Adiós, Dictador
El año languidece y con él vamos en el camino a un futuro incierto. Este fue uno de sobresaltos y desencuentros que comenzó con el inclemente y despiadado gasolinazo, aquel que nos instaló en el patíbulo de la desesperanza. Gritos y sombrerazos, miradas de indignación y sentimientos de agravio pululaban por doquier en la patria desolada. El panorama nacional lucía desconcertante y lleno de retos aparentemente infranqueables. Hubo marchas, discursos y misivas, cual misiles, contra los sátrapas insensibles en el gobierno… y nada ocurrió, el tiempo pasó y la vida siguió su curso. No fuimos capaces de erradicar las prácticas insanas de la corrupción y la impunidad con que nos mantienen sometidos por débiles y pusilánimes. Sí, hay que decirlo con toda claridad: los mexicanos somos un pueblo que no ha sabido construir su destino y ha quedado sujeto al arbitrio de los poderes fácticos y los famélicos salarios mínimos. A la gran mayoría nos ganan la apatía y el desinterés egoísta por velar sólo por nuestros afanes y privilegios. El otro no cuenta, la otra es gente que no merece nuestra atención, ni nuestros esfuerzos. Somos patéticos, reprimidos y militarizados, pero aquí seguimos con mucha seguridad interior.
En el registro de los días ha quedado constancia de un devenir azaroso marcado por la abulia de los menesterosos y la ignominia de los poderosos. En el ámbito local hemos sido testigos de uno de los modos más protervos y oscuros de cuantos son y han sido en la efeméride política. Aquí los acontecimientos rayan en las linduras del fascismo de un personaje de la calaña de la historia universal de la infamia. En estos días se cierra un ciclo de desventuras y desencantos que nos confrontan con nuestras más acendradas maneras y costumbres al traducir la realidad, esa que aceptamos sin chistar y que hasta gozamos sin tapujos. Somos adoradores de la imposición y jamás dudamos en admitir y asumir la voluntad de quienes nos agravian incesantemente. Vivimos en el imperio de la bribonería y acatamos sin restricciones los designios de la insolencia y la estolidez. Salvo honrosas excepciones, muy poco queda del valor civil para enfrentar y contrarrestar los embates de la estulticia.
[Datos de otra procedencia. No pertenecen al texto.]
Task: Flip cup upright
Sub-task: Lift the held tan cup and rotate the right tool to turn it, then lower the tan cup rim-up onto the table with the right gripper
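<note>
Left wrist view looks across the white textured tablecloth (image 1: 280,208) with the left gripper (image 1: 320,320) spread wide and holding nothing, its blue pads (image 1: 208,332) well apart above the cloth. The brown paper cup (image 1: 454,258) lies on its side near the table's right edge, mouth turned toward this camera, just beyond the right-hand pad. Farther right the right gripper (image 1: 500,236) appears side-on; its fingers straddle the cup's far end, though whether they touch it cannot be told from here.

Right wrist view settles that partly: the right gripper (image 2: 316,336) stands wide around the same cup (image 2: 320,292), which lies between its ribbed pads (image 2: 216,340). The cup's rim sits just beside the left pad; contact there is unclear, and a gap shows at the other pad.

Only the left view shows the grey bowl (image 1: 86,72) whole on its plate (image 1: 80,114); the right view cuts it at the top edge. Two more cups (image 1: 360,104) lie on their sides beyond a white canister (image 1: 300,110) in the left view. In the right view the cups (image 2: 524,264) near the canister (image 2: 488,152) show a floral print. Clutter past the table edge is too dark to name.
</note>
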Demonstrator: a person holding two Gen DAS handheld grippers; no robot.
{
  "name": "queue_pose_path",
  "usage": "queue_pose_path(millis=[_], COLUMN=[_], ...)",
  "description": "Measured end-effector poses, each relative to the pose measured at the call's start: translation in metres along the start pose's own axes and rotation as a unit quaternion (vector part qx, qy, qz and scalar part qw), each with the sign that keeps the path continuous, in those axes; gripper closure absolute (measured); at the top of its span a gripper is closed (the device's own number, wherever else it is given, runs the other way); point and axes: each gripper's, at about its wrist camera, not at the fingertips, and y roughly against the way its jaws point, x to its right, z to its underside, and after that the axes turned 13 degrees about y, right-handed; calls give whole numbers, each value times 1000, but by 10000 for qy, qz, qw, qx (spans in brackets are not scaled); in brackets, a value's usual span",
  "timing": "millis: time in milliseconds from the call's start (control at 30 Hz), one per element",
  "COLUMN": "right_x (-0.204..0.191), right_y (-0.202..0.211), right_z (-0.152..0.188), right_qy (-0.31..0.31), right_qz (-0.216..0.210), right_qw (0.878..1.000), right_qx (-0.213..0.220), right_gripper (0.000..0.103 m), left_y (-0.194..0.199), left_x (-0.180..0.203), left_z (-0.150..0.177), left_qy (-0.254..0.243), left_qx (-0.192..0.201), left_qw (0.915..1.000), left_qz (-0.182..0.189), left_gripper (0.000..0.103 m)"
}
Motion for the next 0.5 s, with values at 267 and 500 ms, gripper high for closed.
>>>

Temas y casos tenemos de sobra para comprender el papel de la ignorancia en la transformación del ego en burla. En los dos años recién transcurridos hemos visto cómo, en efecto, la ciudad capital jalisciense ha cambiado de manera efectista, que no efectiva, y mucho menos eficaz. Cada vez más y mejor observamos cómo hay más tráfico, menos calidad de vida, menos áreas verdes y más contaminación de toda índole. Los recursos transitan entre el dispendio inicuo aplicado a programas de arte frívolos e insustanciales y la gestión compensatoria que avaló el crimen urbanístico para solventarlo y hacerlo insoportable. Miramos con perplejidad cómo se malbarató el patrimonio municipal –ese que es de todos y que la autoridad cree que es suyo– para obsequiarlo de modo por demás insensato a empresarios voraces que lucran con los bienes comunes. Y qué decir de las tradiciones como las calandrias y de la cultura, con la Coca Cola en El Cabañas. Ya sin asombro, pero sí con estupor, dimos cuenta del atraco más vil y rastrero que compromete el desarrollo armónico de Guadalajara, en lo inmediato y en lo porvenir, a través de la aprobación de los planes irracionales que provienen de conceptos que se tergiversan para prolongar el caos y el rechinar de dientes. Este domingo se cierra un capítulo nefasto de un personaje nefando que nos tiene al borde del abismo y que no debemos permitir que llegue a donde aspira. Adiós, Dictador.